Казалось, независимость Литвы, сбросившей советский гнёт, должна радовать. Но я ощущал, как в воздухе витает что-то недоброе, а из тёмных подворотен глядят обиженные огненные глаза. Помню, зашёл в продуктовый магазин и в очереди спросил по-русски. Тут оборачивается бородатый мужик: «Не пора ли оккупантам в Москву?» А очередь молчит. Потом иду и думаю: «В чём я виноват? Родился не с той национальностью?» И душа кипит, обидно до слёз. Дома отец говорит: «Ты мужику в магазине что-то ответил? Вот и не отвечай никому». Постепенно я стал ходить по улицам иначе, чем раньше: мелким шагом, и руками не размахивал, чтобы не привлекать внимания…


… На часах уж девять, примчался подметать. Многоэтажка смотрит сотнями тихих окон, но эта тишина звенит напряжением. Там, за занавесками, прячутся лица, полные надежды. Меня тут ждут! На траве вызывающе лежит пакетик с собачьими отходами. Мусор наступает на мир миллионом окурков, кульков и какашек. А против этой лавины – лишь я один, гордо расправил плечи, и взгляд мой решителен и суров.

Только начал подметать – к дому подкатил фургон. Выскочила пара грузчиков и выгружают коробки, мебель, огромный телевизор, пару ящиков. И в одном ящике что-то жужжит! Наверное, заводная игрушка.

Потом и хозяин появился, Кястутис. Спрашиваю: «Новые покупки?» Но он будто не слышит. Ты что себе позволяешь, дядя? С тобой разговаривает дворник! А Кястутис вдруг очнулся: «Добрый день. Да, да, заботы одолевают». Но что-то в недоброе, что-то фальшивое в нём.

Вздохнул и подметаю. Метла у меня обычная, ширпотреб, но когда-то мётлы делали великие мастера! В богатых домах Германии предпочитали метлу из эбена или палисандра – это придумал гениальный Джузеппе Гварнери. Гения называют «великим скрипичным мастером», но он делал скрипки для простолюдинов, а для аристократов предназначались именные мётлы, инкрустированные алмазами и сапфирами. Сегодня несколько шедевров хранятся в Лувре.

Окурки с верхней площадки урны гребу в пакет «цап-цапом», а ведь он для этого не подходит. Но отдельного устройства для окурков нет. Вот ещё одна мысль в диссертацию! Подам новую идею и, глядишь, обо мне узнают в Германии. Тогда и перееду туда – заслуженный, авторитетный. А сейчас жильцы ходят мимо и не подозревают, что на их глазах творится мировая наука.

У крайнего, восьмого подъезда, гуляет женщина-рыба: большие глаза, толстые губы, приоткрытый рот. Её одутловатое лицо всегда одинаковое, как у истукана – никакой эмоции или мысли. Я всегда здороваюсь, но она меня не замечает. Сегодня её грузное тело облачено в старую просторную кофту и трико, на ногах калоши. Медленно переваливается с боку на бок, кидая ноги по сторонам и скрестив за спиной пухлые ладони. У неё явно что-то с психикой.

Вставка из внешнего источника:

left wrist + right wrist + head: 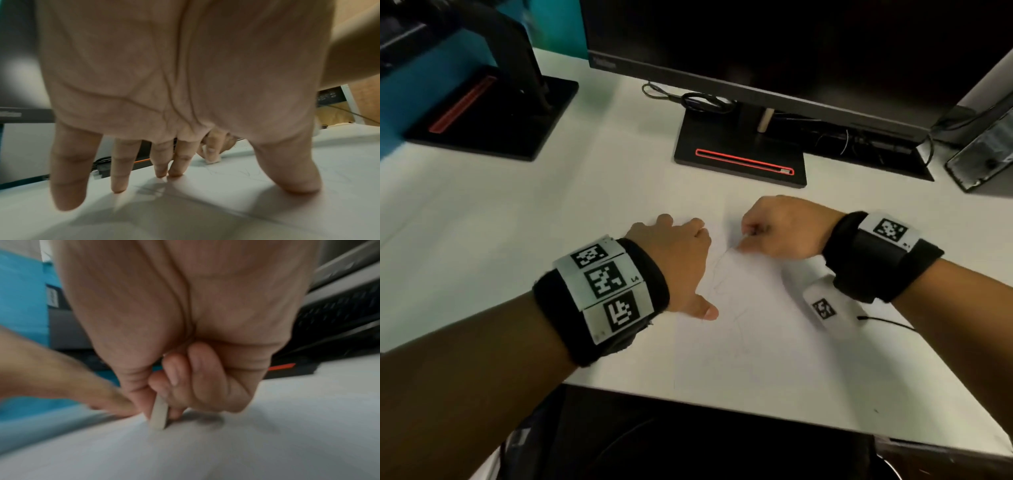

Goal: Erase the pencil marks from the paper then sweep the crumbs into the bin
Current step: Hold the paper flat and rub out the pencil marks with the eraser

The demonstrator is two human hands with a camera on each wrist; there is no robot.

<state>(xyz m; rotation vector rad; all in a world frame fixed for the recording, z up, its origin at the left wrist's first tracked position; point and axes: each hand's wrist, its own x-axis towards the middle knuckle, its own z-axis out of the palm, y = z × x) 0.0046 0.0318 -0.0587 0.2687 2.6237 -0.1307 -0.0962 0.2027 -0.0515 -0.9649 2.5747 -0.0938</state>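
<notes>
A white sheet of paper [750, 342] with faint pencil marks [719, 270] lies on the white desk in front of me. My left hand [681, 260] lies spread on the paper's left part, fingers [119, 178] straight and tips pressing down. My right hand [767, 233] pinches a small white eraser [158, 415] between thumb and fingers, its lower end touching the paper at the upper end of the marks. In the left wrist view the eraser [212, 160] shows beyond my fingers. No bin is in view.
A monitor base [739, 157] with a red slot stands just beyond the hands, with cables [688, 99] behind it. A second monitor base [489, 116] sits at the far left. A dark device [983, 154] is at the right. The desk's front edge [722, 407] runs close below the paper.
</notes>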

Вот и завершены «подготовка-инсталляция-зачистка» – ПИЗ многоэтажки. От подъезда ковыляет бабушка Агата.

– Вам помочь?

– Ой, я сама. Потихоньку, потихоньку, и дойду в Деде́лишкес.

– Туда три часа топать! Сядьте на автобус.

– Не ходят там автобусы. Я с утречка встану, соберу водичку, печенье, и шагаю. Приду, сажусь у могилки и с дедушкой говорю, смотрю на его потрет. Скоро уж встретимся.

– Перестаньте! Вам ещё жить да жить.

– Девяности один годочек мне, – улыбается Агата беззащитной улыбкой.

Я бы дал ей от силы 75. Её белые кроссовки с блёстками вообще молодёжные. Но меня поражает другое: придумала себе крест и сама его несёт, в такую даль пешком ходит! Мы с ней старики – мне 49, ей 91, и наше поколение ещё помнит про долг и честь.

Агата – из ссыльных, и за прошедшие годы я слышал её историю десятки раз. Она помнит каждую мелочь, каждую чёрточку, а я всегда слушаю жадно: передо мной свидетель того, о чём пишут в учебниках. Кому ещё выпало счастье увидеть такого человека? В июне 1940-го Литву захватил СССР, а через год начались высылки. Агату с родителями привезли на вокзал. Там отцу заломили руки и утащили в мужской вагон. Агату же с мамой загнали в женский.